Tous les instituts italiens et internationaux le confirment : l’Italie est entrée en récession et risque de devenir "un malade chronique" faute de réformes structurelles, a averti le Fonds monétaire international (FMI). Elle est le seul membre du G7, le club des puissances industrielles, à afficher "une croissance négative", souligne pour sa part l’OSCE. Ce constat, dressé à quelques semaines du sommet en Ecosse du groupe des puissances industrielles, ulcère le chef du gouvernement Silvio Berlusconi, richissime entrepreneur et magnat des médias, car il sanctionne sa gestion du pays.

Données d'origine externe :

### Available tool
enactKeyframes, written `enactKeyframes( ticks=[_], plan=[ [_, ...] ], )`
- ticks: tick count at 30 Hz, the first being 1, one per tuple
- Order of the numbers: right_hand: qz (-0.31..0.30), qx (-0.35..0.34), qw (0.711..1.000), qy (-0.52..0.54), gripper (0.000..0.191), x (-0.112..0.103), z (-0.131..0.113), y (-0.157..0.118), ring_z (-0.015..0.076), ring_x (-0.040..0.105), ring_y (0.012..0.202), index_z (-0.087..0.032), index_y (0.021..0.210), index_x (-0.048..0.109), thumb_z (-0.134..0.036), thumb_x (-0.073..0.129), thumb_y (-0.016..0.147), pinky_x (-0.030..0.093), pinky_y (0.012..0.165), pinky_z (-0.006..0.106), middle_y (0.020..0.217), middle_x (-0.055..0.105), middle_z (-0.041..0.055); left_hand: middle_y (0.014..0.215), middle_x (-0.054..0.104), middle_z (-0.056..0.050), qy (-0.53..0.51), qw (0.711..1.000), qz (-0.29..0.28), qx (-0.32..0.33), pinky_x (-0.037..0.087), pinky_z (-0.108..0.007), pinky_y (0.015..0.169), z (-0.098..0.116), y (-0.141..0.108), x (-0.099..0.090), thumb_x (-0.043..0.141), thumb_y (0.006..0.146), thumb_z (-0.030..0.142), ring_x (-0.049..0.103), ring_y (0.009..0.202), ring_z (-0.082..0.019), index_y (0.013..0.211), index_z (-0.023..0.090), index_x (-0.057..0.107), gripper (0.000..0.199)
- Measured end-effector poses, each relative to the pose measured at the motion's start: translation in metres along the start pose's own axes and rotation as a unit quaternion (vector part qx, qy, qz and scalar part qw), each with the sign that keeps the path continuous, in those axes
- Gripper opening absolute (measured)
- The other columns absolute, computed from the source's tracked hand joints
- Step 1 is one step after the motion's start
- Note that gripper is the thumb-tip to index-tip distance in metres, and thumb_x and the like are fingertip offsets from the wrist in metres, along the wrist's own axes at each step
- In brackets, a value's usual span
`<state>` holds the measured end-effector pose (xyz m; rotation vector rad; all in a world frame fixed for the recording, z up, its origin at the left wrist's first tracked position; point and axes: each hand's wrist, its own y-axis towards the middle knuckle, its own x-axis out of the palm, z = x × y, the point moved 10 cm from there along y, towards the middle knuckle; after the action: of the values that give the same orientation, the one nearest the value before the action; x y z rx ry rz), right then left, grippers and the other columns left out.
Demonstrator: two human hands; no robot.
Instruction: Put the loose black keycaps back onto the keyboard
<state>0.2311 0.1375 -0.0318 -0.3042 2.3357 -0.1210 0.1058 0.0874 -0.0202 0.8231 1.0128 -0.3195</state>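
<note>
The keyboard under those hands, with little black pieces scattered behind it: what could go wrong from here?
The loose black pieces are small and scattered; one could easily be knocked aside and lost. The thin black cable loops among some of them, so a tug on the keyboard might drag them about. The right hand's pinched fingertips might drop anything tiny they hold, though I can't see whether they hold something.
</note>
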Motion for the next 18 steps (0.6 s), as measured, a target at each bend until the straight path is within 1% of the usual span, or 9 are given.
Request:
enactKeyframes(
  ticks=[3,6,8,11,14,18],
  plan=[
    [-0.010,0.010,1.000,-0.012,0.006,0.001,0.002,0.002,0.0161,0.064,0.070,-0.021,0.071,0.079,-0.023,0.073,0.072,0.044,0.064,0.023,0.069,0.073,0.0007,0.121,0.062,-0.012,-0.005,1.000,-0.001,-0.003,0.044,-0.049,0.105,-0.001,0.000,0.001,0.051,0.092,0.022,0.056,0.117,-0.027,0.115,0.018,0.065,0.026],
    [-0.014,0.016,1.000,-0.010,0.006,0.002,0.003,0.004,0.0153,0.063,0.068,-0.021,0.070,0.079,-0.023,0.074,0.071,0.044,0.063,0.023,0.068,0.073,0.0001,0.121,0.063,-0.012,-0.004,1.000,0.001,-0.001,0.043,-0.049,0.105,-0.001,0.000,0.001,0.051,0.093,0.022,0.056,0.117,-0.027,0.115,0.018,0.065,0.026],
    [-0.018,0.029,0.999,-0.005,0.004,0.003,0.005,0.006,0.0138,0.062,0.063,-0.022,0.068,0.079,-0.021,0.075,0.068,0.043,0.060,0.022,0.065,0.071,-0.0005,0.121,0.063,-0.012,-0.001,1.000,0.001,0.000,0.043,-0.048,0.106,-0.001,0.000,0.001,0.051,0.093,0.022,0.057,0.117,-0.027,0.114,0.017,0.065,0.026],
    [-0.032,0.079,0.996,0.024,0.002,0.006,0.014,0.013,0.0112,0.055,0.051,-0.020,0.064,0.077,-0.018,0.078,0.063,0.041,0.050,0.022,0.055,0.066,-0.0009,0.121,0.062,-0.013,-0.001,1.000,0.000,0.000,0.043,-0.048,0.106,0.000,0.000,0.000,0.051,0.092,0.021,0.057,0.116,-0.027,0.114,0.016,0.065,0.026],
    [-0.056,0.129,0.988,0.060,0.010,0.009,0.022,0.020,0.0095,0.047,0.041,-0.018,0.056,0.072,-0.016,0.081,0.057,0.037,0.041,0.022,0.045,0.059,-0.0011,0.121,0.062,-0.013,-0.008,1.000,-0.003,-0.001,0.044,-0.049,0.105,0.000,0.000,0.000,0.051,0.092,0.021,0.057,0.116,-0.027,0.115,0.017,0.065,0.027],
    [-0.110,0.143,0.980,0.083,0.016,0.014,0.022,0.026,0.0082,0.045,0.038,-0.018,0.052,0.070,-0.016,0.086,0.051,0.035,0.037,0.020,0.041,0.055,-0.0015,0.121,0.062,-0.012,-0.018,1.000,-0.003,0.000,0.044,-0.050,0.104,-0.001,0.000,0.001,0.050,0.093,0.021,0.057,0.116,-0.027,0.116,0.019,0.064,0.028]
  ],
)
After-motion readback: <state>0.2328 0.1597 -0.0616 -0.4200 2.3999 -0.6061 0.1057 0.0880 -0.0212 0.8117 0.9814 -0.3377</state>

La Commission européenne l’a cloué au pilori mardi, dans les motivations de sa décision de sanctionner le dérapage des comptes publics du pays. "Le dépassement du seuil de 3% du PIB pour le déficit public ne peut pas être considéré comme temporaire ni exceptionnel, car il n’a pas été provoqué par une grave récession", a souligné l’exécutif bruxellois.
"La situation actuelle met à risque la viabilité des finances publiques sur le long terme", a-t-il ajouté. Le dérapage a commencé en 2003, durant le règne de Giulio Tremonti à la tête du super ministère de l’Economie et des Finances, et "les interventions pour le contenir ont été au plus des mesures temporaires", a noté la Commission.
La mise en cause de "la finance créative" de M. Tremonti, proche de la Ligue du nord nommé vice-premier ministre fin avril, a poussé le mouvement populiste et europhobe de la coalition au pouvoir à allumer des contre-feux.